**EXERCISE**
Copy every entry precisely.

**SUPPLIED DATA**
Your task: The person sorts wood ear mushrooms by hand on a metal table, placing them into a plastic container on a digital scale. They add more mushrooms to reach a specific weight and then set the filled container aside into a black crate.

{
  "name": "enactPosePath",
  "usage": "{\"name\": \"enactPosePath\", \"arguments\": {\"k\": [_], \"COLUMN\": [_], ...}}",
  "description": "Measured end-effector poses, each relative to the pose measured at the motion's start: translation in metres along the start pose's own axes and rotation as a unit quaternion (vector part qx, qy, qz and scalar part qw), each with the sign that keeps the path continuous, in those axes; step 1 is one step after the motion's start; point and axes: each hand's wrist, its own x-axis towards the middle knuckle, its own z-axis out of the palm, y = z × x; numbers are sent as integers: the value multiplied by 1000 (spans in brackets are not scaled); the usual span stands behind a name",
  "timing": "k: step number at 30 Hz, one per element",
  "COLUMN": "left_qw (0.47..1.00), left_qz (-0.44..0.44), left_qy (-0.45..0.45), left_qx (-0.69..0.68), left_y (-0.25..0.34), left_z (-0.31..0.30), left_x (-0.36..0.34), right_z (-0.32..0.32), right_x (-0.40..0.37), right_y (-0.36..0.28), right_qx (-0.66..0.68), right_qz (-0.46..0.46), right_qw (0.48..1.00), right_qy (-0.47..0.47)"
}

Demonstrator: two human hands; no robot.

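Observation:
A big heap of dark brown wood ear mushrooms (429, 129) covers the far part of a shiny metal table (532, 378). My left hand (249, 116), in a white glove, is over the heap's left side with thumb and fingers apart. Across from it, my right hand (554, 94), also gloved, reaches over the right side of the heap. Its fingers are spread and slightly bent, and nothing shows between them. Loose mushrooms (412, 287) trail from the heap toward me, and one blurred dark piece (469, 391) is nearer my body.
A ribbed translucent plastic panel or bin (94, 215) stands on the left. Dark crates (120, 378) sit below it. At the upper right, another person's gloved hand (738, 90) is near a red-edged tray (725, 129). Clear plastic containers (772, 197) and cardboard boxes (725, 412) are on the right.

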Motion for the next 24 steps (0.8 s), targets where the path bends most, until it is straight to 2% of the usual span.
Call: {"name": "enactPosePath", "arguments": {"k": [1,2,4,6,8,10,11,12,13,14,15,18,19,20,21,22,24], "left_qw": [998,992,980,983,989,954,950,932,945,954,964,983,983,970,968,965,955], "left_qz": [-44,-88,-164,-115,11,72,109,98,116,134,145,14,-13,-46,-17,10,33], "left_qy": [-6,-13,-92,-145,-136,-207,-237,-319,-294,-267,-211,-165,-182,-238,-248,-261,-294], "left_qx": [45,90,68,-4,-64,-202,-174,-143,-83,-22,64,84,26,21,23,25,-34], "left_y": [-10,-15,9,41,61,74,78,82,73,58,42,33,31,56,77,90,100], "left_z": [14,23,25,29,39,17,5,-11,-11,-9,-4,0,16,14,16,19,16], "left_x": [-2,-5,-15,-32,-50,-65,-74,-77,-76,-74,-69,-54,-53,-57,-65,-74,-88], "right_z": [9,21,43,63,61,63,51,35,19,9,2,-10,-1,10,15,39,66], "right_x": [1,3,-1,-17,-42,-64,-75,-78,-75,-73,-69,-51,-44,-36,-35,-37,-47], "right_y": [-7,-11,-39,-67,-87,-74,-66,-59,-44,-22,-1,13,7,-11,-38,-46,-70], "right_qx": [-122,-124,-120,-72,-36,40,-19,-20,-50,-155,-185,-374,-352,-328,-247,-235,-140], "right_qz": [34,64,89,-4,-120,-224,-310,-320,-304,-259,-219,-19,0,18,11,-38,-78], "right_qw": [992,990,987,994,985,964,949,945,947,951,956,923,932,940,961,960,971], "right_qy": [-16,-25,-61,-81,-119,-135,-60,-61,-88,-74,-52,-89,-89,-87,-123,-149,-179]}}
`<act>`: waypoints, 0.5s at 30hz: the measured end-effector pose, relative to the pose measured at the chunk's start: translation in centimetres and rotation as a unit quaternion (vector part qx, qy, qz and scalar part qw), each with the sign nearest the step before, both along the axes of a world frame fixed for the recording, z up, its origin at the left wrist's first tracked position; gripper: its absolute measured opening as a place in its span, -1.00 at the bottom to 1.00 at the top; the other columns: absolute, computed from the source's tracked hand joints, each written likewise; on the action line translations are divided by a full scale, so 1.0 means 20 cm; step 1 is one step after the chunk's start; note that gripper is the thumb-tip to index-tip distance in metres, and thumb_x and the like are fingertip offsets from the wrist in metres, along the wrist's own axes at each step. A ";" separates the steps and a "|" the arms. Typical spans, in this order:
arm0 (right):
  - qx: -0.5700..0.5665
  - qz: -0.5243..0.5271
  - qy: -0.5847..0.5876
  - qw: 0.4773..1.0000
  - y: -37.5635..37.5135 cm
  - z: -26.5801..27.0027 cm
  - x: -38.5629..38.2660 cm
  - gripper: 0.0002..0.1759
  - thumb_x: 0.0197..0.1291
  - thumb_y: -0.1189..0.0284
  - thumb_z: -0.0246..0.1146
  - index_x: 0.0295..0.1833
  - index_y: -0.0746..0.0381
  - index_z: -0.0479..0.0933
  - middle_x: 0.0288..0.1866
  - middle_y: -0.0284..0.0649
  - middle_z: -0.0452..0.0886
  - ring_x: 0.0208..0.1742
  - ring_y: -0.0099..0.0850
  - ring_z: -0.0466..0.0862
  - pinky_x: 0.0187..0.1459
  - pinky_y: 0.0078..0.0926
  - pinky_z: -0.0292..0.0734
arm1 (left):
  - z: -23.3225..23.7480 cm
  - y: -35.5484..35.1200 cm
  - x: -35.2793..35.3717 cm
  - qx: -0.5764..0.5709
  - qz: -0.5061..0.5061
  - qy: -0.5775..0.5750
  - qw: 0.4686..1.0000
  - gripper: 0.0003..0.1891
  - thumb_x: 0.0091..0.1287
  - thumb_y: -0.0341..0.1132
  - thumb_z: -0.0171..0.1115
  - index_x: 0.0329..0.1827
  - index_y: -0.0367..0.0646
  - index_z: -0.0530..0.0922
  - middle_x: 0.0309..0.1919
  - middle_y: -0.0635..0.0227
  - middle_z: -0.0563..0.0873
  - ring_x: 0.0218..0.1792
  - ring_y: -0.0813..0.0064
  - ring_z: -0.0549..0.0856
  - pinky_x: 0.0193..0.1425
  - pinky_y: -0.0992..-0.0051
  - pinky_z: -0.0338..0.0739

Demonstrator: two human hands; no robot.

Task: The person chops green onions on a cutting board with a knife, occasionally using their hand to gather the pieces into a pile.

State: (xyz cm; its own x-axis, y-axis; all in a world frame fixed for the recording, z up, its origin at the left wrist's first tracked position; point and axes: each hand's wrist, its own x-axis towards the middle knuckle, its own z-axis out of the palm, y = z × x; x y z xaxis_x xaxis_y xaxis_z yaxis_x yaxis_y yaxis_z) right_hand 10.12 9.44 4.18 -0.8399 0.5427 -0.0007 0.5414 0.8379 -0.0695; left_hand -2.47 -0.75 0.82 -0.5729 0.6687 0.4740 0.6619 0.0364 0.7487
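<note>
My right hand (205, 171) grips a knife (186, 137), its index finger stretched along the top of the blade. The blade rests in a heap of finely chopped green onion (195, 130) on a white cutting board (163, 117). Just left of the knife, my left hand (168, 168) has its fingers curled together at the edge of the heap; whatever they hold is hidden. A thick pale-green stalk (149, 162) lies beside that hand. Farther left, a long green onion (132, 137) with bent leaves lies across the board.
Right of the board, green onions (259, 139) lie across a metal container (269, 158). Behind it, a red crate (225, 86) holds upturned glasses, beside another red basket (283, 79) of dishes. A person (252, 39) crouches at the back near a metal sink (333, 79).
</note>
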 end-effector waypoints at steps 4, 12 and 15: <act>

**YOUR SOLUTION**
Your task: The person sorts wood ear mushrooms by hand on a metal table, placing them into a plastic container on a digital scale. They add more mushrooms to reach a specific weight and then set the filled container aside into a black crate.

{
  "name": "enactPosePath",
  "usage": "{\"name\": \"enactPosePath\", \"arguments\": {\"k\": [_], \"COLUMN\": [_], ...}}",
  "description": "Measured end-effector poses, each relative to the pose measured at the motion's start: translation in metres along the start pose's own axes and rotation as a unit quaternion (vector part qx, qy, qz and scalar part qw), each with the sign that keeps the path continuous, in those axes; step 1 is one step after the motion's start; point and axes: each hand's wrist, its own x-axis towards the middle knuckle, its own z-axis out of the palm, y = z × x; numbers are sent as integers: the value multiplied by 1000 (spans in brackets are not scaled); the usual span stands behind a name",
  "timing": "k: step number at 30 Hz, one per element",
  "COLUMN": "left_qw (0.47..1.00), left_qz (-0.44..0.44), left_qy (-0.45..0.45), left_qx (-0.69..0.68), left_y (-0.25..0.34), left_z (-0.31..0.30), left_x (-0.36..0.34), right_z (-0.32..0.32), right_x (-0.40..0.37), right_y (-0.36..0.28), right_qx (-0.66..0.68), right_qz (-0.46..0.46), right_qw (0.48..1.00), right_qy (-0.47..0.47)"
}

Demonstrator: two human hands; no robot.

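Observation:
A big heap of dark brown wood ear mushrooms (429, 129) covers the far part of a shiny metal table (532, 378). My left hand (249, 116), in a white glove, is over the heap's left side with thumb and fingers apart. Across from it, my right hand (554, 94), also gloved, reaches over the right side of the heap. Its fingers are spread and slightly bent, and nothing shows between them. Loose mushrooms (412, 287) trail from the heap toward me, and one blurred dark piece (469, 391) is nearer my body.
A ribbed translucent plastic panel or bin (94, 215) stands on the left. Dark crates (120, 378) sit below it. At the upper right, another person's gloved hand (738, 90) is near a red-edged tray (725, 129). Clear plastic containers (772, 197) and cardboard boxes (725, 412) are on the right.
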
Motion for the next 24 steps (0.8 s), targets where the path bends most, until it is straight to 2% of the usual span.
Call: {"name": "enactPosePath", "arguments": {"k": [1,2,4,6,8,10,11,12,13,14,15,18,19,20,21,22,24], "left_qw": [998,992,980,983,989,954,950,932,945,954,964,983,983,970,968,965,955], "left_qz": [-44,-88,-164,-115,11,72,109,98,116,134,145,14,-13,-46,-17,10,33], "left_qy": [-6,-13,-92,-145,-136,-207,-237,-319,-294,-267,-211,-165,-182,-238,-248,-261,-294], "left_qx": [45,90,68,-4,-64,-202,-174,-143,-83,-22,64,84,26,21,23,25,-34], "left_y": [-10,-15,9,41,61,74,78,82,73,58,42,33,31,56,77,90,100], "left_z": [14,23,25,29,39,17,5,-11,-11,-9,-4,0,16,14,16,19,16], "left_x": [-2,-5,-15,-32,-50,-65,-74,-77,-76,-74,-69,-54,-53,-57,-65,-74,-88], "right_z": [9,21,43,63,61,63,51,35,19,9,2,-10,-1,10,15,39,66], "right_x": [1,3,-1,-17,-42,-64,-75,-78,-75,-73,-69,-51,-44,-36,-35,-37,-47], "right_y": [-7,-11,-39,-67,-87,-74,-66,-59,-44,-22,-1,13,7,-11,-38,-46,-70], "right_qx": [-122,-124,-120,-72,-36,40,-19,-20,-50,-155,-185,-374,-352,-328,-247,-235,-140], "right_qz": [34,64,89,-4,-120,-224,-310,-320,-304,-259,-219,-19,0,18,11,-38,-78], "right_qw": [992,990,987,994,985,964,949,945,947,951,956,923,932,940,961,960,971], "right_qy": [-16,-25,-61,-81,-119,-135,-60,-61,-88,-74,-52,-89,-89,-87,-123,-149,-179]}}
`<act>`: waypoints, 0.5s at 30hz: the measured end-effector pose, relative to the pose measured at the chunk's start: translation in centimetres and rotation as a unit quaternion (vector part qx, qy, qz and scalar part qw), each with the sign nearest the step before, both along the axes of a world frame fixed for the recording, z up, its origin at the left wrist's first tracked position; gripper: its absolute measured opening as a place in its span, -1.00 at the bottom to 1.00 at the top; the other columns: absolute, computed from the source's tracked hand joints, each written likewise; on the action line translations are divided by a full scale, so 1.0 means 20 cm; step 1 is one step after the chunk's start; note that gripper is the thumb-tip to index-tip distance in metres, and thumb_x and the like are fingertip offsets from the wrist in metres, along the wrist's own axes at each step. A ";" separates the steps and a "|" the arms. Typical spans, in this order:
arm0 (right):
  - qx: -0.5700..0.5665
  - qz: -0.5243..0.5271
  - qy: -0.5847..0.5876
  - qw: 0.4773..1.0000
  - y: -37.5635..37.5135 cm
  - z: -26.5801..27.0027 cm
  - x: -38.5629..38.2660 cm
  - gripper: 0.0002..0.1759
  - thumb_x: 0.0197..0.1291
  - thumb_y: -0.1189..0.0284
  - thumb_z: -0.0246..0.1146
  - index_x: 0.0295..0.1833
  - index_y: -0.0746..0.0381
  - index_z: -0.0479..0.0933
  - middle_x: 0.0288..0.1866
  - middle_y: -0.0284..0.0649
  - middle_z: -0.0452..0.0886
  - ring_x: 0.0208..0.1742
  - ring_y: -0.0099..0.0850
  - ring_z: -0.0466..0.0862
  - pinky_x: 0.0187..0.1459
  - pinky_y: 0.0078..0.0926
  - pinky_z: -0.0292..0.0734
arm1 (left):
  - z: -23.3225..23.7480 cm
  - y: -35.5484..35.1200 cm
  - x: -35.2793..35.3717 cm
  - qx: -0.5764..0.5709
  - qz: -0.5061..0.5061
  - qy: -0.5775..0.5750
  - qw: 0.4686..1.0000
  - gripper: 0.0003..0.1891
  - thumb_x: 0.0091..0.1287
  - thumb_y: -0.0341..0.1132
  - thumb_z: -0.0171..0.1115
  - index_x: 0.0329..0.1827
  - index_y: -0.0367..0.0646
  - index_z: -0.0530..0.0922
  - middle_x: 0.0309..0.1919
  - middle_y: -0.0635..0.0227
  - middle_z: -0.0563..0.0873
  - ring_x: 0.0218..0.1792
  - ring_y: -0.0813..0.0064
  - ring_z: -0.0549..0.0856
  - pinky_x: 0.0193..0.1425
  - pinky_y: -0.0992..-0.0051
  - pinky_z: -0.0338..0.0739

Demonstrator: two human hands; no robot.

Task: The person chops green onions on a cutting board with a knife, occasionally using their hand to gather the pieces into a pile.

State: (xyz cm; its own x-axis, y-axis; all in a world frame fixed for the recording, z up, its origin at the left wrist's first tracked position; point and axes: each hand's wrist, its own x-axis towards the middle knuckle, its own z-axis out of the palm, y = z × x; x y z xaxis_x xaxis_y xaxis_z yaxis_x yaxis_y yaxis_z) right_hand 10.12 9.44 4.18 -0.8399 0.5427 -0.0007 0.5414 0.8379 -0.0695; left_hand -2.47 -0.75 0.82 -0.5729 0.6687 0.4740 0.6619 0.0364 0.7487
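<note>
My right hand (205, 171) grips a knife (186, 137), its index finger stretched along the top of the blade. The blade rests in a heap of finely chopped green onion (195, 130) on a white cutting board (163, 117). Just left of the knife, my left hand (168, 168) has its fingers curled together at the edge of the heap; whatever they hold is hidden. A thick pale-green stalk (149, 162) lies beside that hand. Farther left, a long green onion (132, 137) with bent leaves lies across the board.
Right of the board, green onions (259, 139) lie across a metal container (269, 158). Behind it, a red crate (225, 86) holds upturned glasses, beside another red basket (283, 79) of dishes. A person (252, 39) crouches at the back near a metal sink (333, 79).
</note>
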 end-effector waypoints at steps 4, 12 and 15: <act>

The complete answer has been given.